And yet there has been a lot of mysterious movement within many planetary science missions. VERITAS has been delayed. New Horizons, the spacecraft that gave us our first-ever detailed view of Pluto, has been moved out of the planetary science division and into the heliophysics division—effectively cutting short an “extended” phase of its mission that involved making novel astronomical measurements and potential further observations of icy bodies at the solar system’s scarcely explored outer limits. NASA has also cut funds for NEO Surveyor, a space telescope designed to detect near-Earth asteroids as part of the space agency’s planetary defense efforts. The agency only gave partial funding to the Dragonfly mission, an enormous nuclear-powered quadcopter meant to fly the frigid skies of Saturn’s icy moon Titan. The launch window for another Venus mission known as DAVINCI+ was pushed back, confirms James Garvin, DAVINCI+’s principal investigator at the Goddard Space Flight Center. And some scientists speculate that MSR’s overruns will place other Mars missions—such as the Curiosity rover—on the chopping block, too. “There’s no mission under development or flying or rolling that’s not at risk,” Sykes says.

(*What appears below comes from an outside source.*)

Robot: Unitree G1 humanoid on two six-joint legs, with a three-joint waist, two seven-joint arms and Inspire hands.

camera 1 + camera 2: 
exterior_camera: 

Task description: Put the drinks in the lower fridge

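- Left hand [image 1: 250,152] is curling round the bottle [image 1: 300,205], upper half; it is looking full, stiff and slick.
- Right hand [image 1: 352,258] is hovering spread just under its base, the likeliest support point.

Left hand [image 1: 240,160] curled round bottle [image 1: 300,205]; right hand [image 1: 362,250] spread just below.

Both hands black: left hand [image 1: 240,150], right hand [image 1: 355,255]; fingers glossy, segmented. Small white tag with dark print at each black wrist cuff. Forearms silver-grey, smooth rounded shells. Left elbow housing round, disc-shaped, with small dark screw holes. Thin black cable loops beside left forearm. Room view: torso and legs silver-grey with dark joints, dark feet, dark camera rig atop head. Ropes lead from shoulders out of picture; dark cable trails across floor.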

Glaze, however, has an explanation for all these changes. Any true delay, such as that for VERITAS, was not caused by an overrun in MSR, she says, but rather by the COVID pandemic, which introduced new inefficiencies to preparations for missions such as Europa Clipper and Psyche that had to be absorbed into the budget. In addition, NASA has been forced to reckon with rising inflation, cost growth and extremely tight supply chains. Finally, she argues that MSR is not experiencing an overrun at all because the mission has not yet reached confirmation. “There is no such thing as a cost overrun because we haven’t actually set a budget yet,” she says.
But Sykes disagrees, given that NASA is already spending hundreds of millions of dollars now. “Glaze’s statement does not align with the facts on the ground,” he says. “This is what NASA does: they play with words; they play with money so that they can allocate it; they keep things in the dark to try to keep down the criticism.”
And even if MSR has not started to dip into other planetary programs, NASA itself apparently acknowledges this may only be a matter of time. In its budget proposal, the space agency stated, “Mars Sample Return costs may increase beyond the outyear profile shown in the budget, which would require either reduced funding for other science activities or descoping of this mission.” For this reason, NASA is creating an independent review board that will assess the current plans—essentially providing a final check and one last chance at some kind of course correction before the agency makes a commitment. “I don’t want it to impact anything else in the planetary science portfolio,” Glaze says. “But remember that we do have a fixed budget. And so we have to balance everything. And that’s our challenge: to try and work through how we balance all of those priorities.”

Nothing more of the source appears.